I’m not going to go on too much about this incredible place except to say that everyone should see it at least once in their life. It is what spirituality should be rather than the fear entrenched old school of cathedral building (which we also saw today). The columns are trees and the ceiling appears to be a forest canopy. There are animals everywhere and joy and colour and majesty. It makes you swell with pride that a human being could imagine then create such perfection. It doesn’t matter that it’s not finished, it doesn’t matter that it honours a mythology, it just matters that it exists.
Mum was blown away by it as well. You can’t help but be humbled by the magnificence and sheer joy it all exudes.
Of course, she was also blown away by the gift shop(s). It’s dangerous enough when there’s one but the Sagradas Familia has two! Double Danger. Though I’m not sure about buying Tracey a nun’s habit. That might be carrying it a bit far. Though I reckon Denise might like the communion wine…if mum doesn’t drink it first.
It was a direct contrast when we visited the Barcelona cathedral very much later in the day.

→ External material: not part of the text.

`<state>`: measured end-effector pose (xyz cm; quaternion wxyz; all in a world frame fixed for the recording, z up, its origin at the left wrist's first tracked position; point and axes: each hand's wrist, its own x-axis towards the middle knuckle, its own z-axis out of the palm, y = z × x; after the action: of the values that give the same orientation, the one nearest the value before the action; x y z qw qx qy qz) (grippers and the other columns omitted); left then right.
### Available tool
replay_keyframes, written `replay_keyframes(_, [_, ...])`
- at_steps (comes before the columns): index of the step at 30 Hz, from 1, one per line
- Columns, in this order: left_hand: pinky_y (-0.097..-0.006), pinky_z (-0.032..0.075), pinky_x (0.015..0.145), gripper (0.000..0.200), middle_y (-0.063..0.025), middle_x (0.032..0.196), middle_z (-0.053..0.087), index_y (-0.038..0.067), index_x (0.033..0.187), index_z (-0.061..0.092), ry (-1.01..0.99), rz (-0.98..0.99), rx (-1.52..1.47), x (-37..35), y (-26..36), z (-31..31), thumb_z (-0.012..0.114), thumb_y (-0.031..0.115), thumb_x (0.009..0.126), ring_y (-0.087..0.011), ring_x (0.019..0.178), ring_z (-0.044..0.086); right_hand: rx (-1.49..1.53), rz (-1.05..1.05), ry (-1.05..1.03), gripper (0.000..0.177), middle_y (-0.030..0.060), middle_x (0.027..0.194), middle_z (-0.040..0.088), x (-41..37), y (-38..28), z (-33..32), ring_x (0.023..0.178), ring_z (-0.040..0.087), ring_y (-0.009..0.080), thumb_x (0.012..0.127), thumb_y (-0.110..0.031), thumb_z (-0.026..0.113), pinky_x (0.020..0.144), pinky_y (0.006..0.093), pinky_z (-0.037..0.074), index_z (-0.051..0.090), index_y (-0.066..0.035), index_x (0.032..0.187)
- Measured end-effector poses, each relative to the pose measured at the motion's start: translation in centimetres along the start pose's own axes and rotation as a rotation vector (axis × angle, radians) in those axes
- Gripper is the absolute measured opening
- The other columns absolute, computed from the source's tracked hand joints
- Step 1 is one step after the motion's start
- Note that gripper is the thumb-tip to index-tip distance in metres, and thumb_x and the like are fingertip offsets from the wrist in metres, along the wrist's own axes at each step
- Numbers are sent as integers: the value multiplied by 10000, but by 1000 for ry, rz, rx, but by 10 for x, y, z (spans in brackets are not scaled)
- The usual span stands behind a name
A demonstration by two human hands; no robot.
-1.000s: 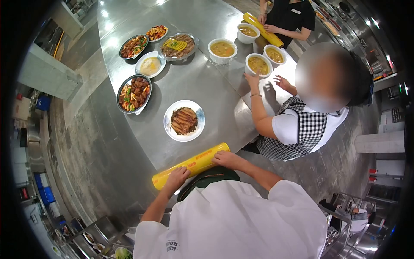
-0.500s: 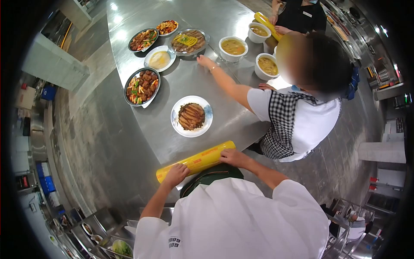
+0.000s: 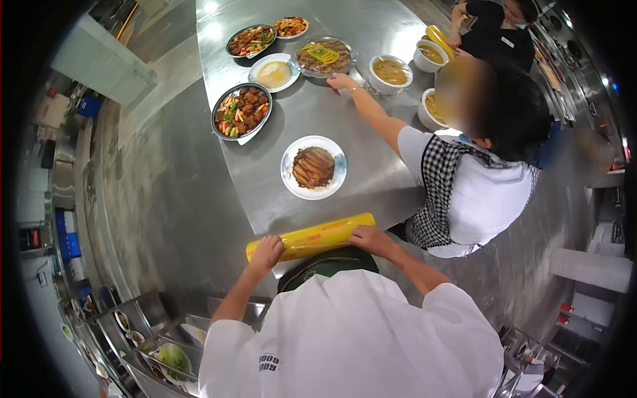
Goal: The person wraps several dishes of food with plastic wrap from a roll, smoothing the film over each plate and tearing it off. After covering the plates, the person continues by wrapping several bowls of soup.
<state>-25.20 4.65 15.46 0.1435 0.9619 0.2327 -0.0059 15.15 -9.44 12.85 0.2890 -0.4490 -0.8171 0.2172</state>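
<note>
A roll of yellow cling film (image 3: pixel 308 237) lies across the near edge of the steel table, in front of my body. My left hand (image 3: pixel 269 251) is closed over its left end, with the fingers curled on top. Near the other end, my right hand (image 3: pixel 373 239) grips the roll from above. Just beyond the roll stands a white plate (image 3: pixel 289 180) bearing sliced browned meat (image 3: pixel 313 167). Whether any film is pulled out from the roll, I cannot make out.
A co-worker in a checked apron (image 3: pixel 441 192) stands at the right, one hand (image 3: pixel 342 82) at a covered dish (image 3: pixel 325 56). Several plated dishes line the table's left side. Soup bowls (image 3: pixel 390 73) stand at the right. A person in black (image 3: pixel 494 50) is behind them.
My view has shifted, so the table and dishes appear farther right and up. Both my hands stay on the roll. The co-worker's hand stays by the covered dish.
</note>
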Motion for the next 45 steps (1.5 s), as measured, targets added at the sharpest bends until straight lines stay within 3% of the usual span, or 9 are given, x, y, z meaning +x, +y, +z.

Started in about 1298 and added to throughout the centuries (the front was added in the 19th century) it’s Gothic nature is dark and oppressive in the way that all good Christian cathedrals should be. The trouble is, you don’t feel uplifted or joyful when you leave. If you’re a Catholic you feel guilt and if you’re not you wonder why the church is so rich and yet there’s a line of beggars on the steps outside.

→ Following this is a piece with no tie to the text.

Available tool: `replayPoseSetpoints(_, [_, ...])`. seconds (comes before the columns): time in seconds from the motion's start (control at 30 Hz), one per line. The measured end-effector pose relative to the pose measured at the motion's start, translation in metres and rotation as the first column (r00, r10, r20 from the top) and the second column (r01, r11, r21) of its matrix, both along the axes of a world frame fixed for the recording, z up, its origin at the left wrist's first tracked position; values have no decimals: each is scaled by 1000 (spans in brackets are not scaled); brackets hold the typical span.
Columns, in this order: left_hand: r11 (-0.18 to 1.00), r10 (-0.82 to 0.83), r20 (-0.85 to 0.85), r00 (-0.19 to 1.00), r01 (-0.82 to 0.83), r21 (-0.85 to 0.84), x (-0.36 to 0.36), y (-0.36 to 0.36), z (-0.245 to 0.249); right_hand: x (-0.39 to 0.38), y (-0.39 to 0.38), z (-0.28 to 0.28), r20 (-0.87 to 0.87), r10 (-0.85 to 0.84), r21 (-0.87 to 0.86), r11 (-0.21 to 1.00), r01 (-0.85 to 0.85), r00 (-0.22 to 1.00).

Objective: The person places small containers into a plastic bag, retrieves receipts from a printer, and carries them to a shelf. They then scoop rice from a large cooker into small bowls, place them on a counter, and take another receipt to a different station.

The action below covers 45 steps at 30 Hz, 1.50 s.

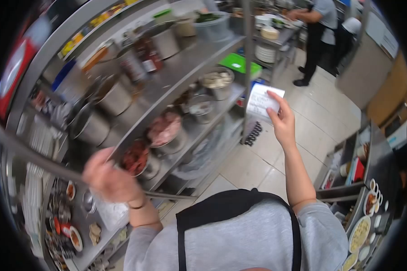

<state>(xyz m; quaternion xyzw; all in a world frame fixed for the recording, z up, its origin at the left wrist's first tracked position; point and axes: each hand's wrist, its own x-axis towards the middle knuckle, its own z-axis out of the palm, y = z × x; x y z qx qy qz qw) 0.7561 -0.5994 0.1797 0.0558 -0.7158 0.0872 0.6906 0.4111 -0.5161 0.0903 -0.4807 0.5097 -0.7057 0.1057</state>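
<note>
My right hand (283, 118) pinches a white printed paper slip (263, 101) between thumb and fingers, held up over the tiled floor. My left hand (109, 176) is raised at the left, smeared by motion, so its fingers cannot be made out. It is nearest to a metal pot of dark red meat (135, 158) on the lower shelf. Beside that pot stands another with pale pink meat (165, 129). Farther along are a metal bowl with white pieces (201, 108) and a pot of pale chunks (217, 80).
A steel shelf rack (185, 74) with pots and tubs fills the left. At the back, a person in dark trousers (314, 49) stands by a counter with stacked plates (265, 52). On the right is a counter holding a dish of pale food (360, 232).
</note>
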Motion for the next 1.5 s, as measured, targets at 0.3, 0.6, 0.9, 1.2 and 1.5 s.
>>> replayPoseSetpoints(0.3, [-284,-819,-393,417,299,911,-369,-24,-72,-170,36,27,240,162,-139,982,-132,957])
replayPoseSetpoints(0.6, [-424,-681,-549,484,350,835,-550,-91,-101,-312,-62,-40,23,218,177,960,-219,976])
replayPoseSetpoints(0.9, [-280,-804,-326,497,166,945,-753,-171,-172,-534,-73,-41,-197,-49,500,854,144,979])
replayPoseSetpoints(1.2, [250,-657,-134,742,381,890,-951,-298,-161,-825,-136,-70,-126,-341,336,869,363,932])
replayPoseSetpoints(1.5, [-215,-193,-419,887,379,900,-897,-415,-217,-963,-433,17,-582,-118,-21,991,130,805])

But…as a mere observer and someone who enjoys the more extreme iconography of fear and self loathing, the whole place was excellent. I’d never heard of the 13 or 14 year old St Eulalia before visiting and now feel like I know her. She refused to denounce Christianity when Diocletian’s hordes descended on Barcelona sometime in the 300’s AD. So she was tortured for it. A lot. And, eventually, she was canonised.
In between the two churches, we popped over to the Arc de Triomf to wander along the processional avenue and through half of the Parc de la Ciutadella, a wonderful space in an equally wonderful city.

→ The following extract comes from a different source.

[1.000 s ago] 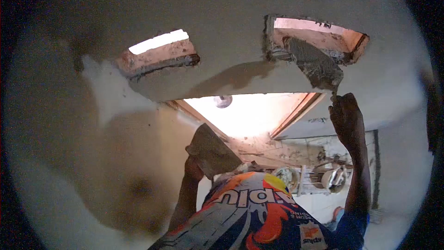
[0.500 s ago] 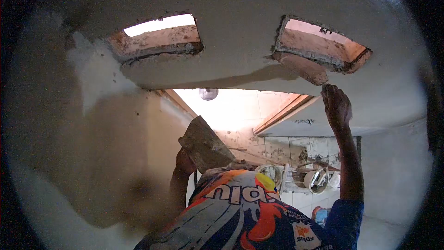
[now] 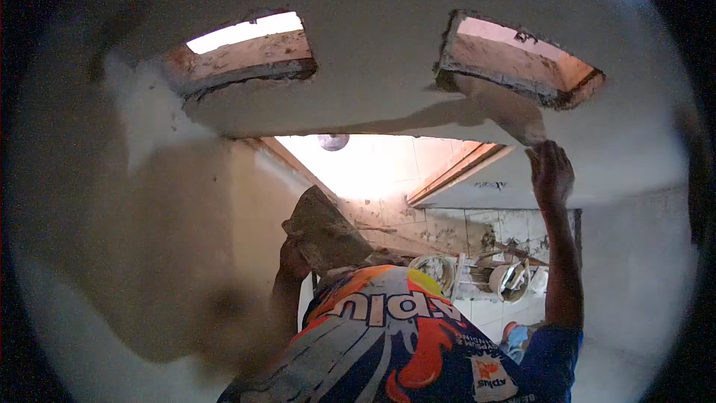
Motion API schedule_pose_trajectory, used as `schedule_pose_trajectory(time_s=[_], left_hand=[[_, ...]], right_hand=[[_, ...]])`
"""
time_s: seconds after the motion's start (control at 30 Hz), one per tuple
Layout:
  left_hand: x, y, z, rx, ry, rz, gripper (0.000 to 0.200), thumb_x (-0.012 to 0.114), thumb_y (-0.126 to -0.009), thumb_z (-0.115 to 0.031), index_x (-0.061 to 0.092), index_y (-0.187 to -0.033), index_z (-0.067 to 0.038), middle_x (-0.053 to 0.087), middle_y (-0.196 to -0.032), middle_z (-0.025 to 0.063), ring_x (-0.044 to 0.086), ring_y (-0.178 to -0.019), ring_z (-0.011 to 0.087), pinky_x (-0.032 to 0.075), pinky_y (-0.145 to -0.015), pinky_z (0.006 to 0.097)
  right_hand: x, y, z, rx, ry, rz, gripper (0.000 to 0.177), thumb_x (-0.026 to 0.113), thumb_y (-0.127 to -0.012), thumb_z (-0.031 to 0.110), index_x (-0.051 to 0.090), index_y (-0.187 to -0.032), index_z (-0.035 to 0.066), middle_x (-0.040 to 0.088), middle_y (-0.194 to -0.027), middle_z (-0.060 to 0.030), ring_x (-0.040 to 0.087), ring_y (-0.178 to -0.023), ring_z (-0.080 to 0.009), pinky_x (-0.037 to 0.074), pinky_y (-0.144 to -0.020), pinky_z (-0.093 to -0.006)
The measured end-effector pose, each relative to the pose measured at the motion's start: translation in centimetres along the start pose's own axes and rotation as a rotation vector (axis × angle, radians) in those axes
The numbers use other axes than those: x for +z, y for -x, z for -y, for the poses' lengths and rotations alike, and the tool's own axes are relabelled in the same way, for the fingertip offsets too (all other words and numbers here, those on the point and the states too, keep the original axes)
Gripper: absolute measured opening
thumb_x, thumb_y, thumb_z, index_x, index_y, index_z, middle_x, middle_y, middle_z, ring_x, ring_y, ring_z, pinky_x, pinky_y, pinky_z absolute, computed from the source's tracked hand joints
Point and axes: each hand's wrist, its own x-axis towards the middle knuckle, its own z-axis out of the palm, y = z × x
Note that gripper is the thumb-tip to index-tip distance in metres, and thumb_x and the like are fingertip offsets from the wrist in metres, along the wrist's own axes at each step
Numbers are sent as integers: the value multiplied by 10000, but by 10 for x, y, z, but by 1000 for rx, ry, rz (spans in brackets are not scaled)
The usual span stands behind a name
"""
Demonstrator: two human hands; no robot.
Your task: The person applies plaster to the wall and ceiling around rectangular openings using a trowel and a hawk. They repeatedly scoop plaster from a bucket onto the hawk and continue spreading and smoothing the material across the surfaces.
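Observation:
My right hand (image 3: 552,172) is raised at the right, its fingers closed around the handle of a broad putty knife (image 3: 520,116). The blade is blurred and lies against the plastered wall (image 3: 380,97), just under the right-hand opening (image 3: 514,63). The grip itself is mostly hidden by my fingers. At the lower left, in front of my chest, my left hand (image 3: 294,255) holds a flat, plaster-smeared board (image 3: 328,233) by its left edge. A damp, darker streak (image 3: 440,113) runs across the wall left of the blade.
Another rough-edged opening (image 3: 253,56) sits at the upper left. Below the wall is a bright doorway (image 3: 373,168) with a wooden frame (image 3: 462,172). Lower right, a bucket (image 3: 509,281) and other plaster-stained containers stand by a tiled wall (image 3: 447,227).
My right hand has moved slightly right and down, with the putty knife's blade sliding right along the wall. My left hand and the board stay nearly in place.

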Motion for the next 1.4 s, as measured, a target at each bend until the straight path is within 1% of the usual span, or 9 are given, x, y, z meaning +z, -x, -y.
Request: schedule_pose_trajectory(time_s=[0.5, 0.57, 0.63, 0.77, 0.93, 1.13, 1.23, 1.27, 1.4], left_hand=[[16, 0, 0, 41, -225, -85, 450, 460, -843, -236, 381, -1237, -33, 462, -1208, 140, 449, -1106, 306, 357, -958, 443], [11, 2, 1, 97, -405, -53, 443, 455, -847, -235, 385, -1237, -37, 459, -1213, 140, 450, -1106, 304, 356, -960, 440], [-10, -8, 4, -5, -36, -164, 416, 324, -921, -303, 383, -1237, -39, 453, -1219, 165, 462, -1088, 320, 407, -909, 466], [-9, -15, 1, 7, -216, -37, 407, 390, -899, -279, 394, -1236, -51, 449, -1231, 133, 442, -1118, 302, 371, -949, 445], [29, -15, -13, -76, -99, -32, 436, 385, -903, -334, 387, -1235, -51, 450, -1222, 140, 450, -1107, 314, 377, -939, 472], [28, 5, -26, -14, -254, -27, 430, 425, -882, -313, 403, -1229, -58, 468, -1193, 154, 458, -1086, 339, 381, -922, 499], [11, 11, -25, -2, -238, -56, 434, 437, -883, -342, 423, -1218, -66, 485, -1178, 152, 465, -1067, 349, 383, -908, 516], [8, 12, -24, 2, -213, -80, 437, 449, -878, -337, 420, -1219, -64, 487, -1178, 150, 468, -1064, 347, 387, -905, 512], [24, 6, -19, 26, -225, -73, 429, 472, -870, -303, 420, -1216, -54, 490, -1172, 153, 479, -1054, 323, 398, -908, 475]], right_hand=[[17, 56, -70, 159, 298, -5, 189, 535, -808, 138, 547, -982, 66, 590, -913, -99, 559, -822, -275, 442, -678, -385], [24, 76, -37, 276, -292, -111, 173, 526, -818, 114, 551, -974, 42, 597, -934, -124, 568, -814, -287, 451, -694, -365], [36, 95, 7, 355, -676, 72, 147, 496, -835, 111, 557, -931, 18, 596, -841, -110, 563, -757, -253, 452, -696, -348], [50, 79, 109, 691, -1521, 316, 188, 529, -815, 174, 574, -885, 5, 522, -640, -24, 501, -564, -127, 449, -559, -285], [108, 47, 155, 509, -1820, 220, 221, 533, -813, 219, 581, -865, 10, 491, -597, 8, 460, -508, -73, 406, -477, -223], [163, 65, 89, 492, -2041, 207, 261, 501, -858, 246, 567, -916, 0, 455, -567, 28, 425, -477, -63, 374, -439, -215], [178, 86, 39, 671, -1814, -23, 478, 455, -844, 469, 549, -916, 5, 515, -617, -7, 463, -478, -82, 367, -418, -191], [191, 103, 13, 513, -1682, -85, 467, 448, -847, 471, 545, -918, 20, 504, -613, -7, 462, -485, -85, 380, -422, -194], [171, 126, -30, 898, -1632, -145, 338, 411, -876, 385, 513, -880, 63, 441, -631, 9, 419, -523, -86, 354, -469, -240]])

The ‘Arc’ and the avenue were built for the 1888 Universal Exhibition and remain today as an emblem of greatness and somewhere for crazy Japanese tourists to wear unlikely photographing footwear.
The ‘Parc’ is a fabulous space fully utilised today in the sun and lack of wind. In fact, today, weather-wise, was perfect. Sun, occasional clouds, no wind, about 15 degrees, NO RAIN…perfect.
I think the crowning glory of the ‘Parc’ would have to be the big fountain featuring (I think) the birth of Venus to the accompaniment of Pan and his pipes. It actually looks (and sounds) better with the water burbling and the children playing.
And then lunch. After a not very successful start when we went into a bar/restaurant that advertised serving one thing but then only served something else and then you had to have two courses, which we didn’t want, we ended up getting the Metro up to our favourite plaza, Catalunya. It was here that I ended up having tapas and mum devoured her mixed grill with even greater mixed emotions. I should add that my tapas were lovely (though there was too much food in each one to truly be called tapas) as was my espresso while mum is still trying to chew through some of hers.
That was about it for the day, really. Well if you ignore the rather desperate search for a toilet as we wove our way through the medieval streets of Olde Barcelona. I dropped mum off at her room, utterly exhausted and I went out and hit a few bars, long into the night and halfway through the wee small hours.
Okay, okay, that last bit might not be exactly true.